● **Problem to work on**: Print the data that follows exactly as it stands, from its first line through the line containing "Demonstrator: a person", and stop there.

● **Source data**:

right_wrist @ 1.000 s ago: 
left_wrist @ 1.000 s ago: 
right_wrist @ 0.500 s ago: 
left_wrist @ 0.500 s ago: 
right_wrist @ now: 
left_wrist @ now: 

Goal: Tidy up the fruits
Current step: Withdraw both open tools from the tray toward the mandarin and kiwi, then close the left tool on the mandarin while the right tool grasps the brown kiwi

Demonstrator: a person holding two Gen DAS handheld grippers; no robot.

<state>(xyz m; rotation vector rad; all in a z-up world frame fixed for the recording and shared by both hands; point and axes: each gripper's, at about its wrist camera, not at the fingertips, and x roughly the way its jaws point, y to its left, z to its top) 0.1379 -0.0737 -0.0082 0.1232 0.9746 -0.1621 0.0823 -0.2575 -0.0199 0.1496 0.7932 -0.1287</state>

● **Answer section**:
right_wrist @ 1.000 s ago: 
left_wrist @ 1.000 s ago: 
right_wrist @ 0.500 s ago: 
left_wrist @ 0.500 s ago: 
right_wrist @ now: 
left_wrist @ now: 

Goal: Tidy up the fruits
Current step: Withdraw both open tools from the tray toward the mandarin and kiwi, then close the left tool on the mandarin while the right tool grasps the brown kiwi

Demonstrator: a person holding two Gen DAS handheld grippers; no robot.

With the answer given, the exercise is complete.